Finally, the one-dimensional TMB index was subdivided into more precise high-dimensional vectors based on mutation type to better characterize the genomic mutations associated with immunotherapeutic mechanisms. TMB metrics of each patient were vectorized based on their BAM files and the annotated VCF files of SYUCC cohort patients were used as the input feature vectors of the patients for learning. Next, the efficacy data of different patient subgroups were used as the expected output of the training learner.
3.3 Nonlinear associations between genomic mutations and ICI prognoses
The purpose of this paper is to mine the mechanisms responsible for the deep association between various mutation burdens and the overall efficacy of immunotherapy, to better understand the clinical benefit of ICI and to develop a decision framework using multidimensional biomarkers and multiscale endpoints in order to screen superior patient groups. Therefore, the general association distribution was fitted to investigate the mapping of decision biomarkers to efficacy endpoints. The actual spatial distribution between the multidimensional mutation burden and immunotherapy prognoses based on SYUCC cohort data, as well as the ideal spatial distribution, is shown in Figure 2.

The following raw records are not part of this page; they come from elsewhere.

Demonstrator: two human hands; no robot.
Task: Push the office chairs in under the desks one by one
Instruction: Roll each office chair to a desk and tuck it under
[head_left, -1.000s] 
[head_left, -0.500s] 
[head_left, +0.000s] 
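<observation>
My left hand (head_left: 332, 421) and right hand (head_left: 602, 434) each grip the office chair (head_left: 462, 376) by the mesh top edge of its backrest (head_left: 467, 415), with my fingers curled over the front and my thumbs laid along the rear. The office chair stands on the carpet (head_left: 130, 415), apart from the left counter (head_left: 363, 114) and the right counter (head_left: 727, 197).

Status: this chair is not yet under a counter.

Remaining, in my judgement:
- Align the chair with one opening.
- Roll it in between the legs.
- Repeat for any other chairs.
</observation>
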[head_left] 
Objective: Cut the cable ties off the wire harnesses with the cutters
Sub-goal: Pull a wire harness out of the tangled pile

Figure 2 (A) Spatial distribution of the association between the mutational burdens and ICI composite prognosis. The red curve represents a favorable prognosis, while the blue curve represents an adverse prognosis. (B) Spatial distribution of the ideal association between mutational burdens and ICI composite prognosis. The blue plane represents a segmentation plane used to separate positive and negative prognoses. The red dashed line is the only intersection between the segmentation plane and the correlation distribution surface, and the blue dashed line indicates the projection of the red dashed line. The patient subgroup on the left of the blue dashed line is the population receiving superior results from immunotherapy.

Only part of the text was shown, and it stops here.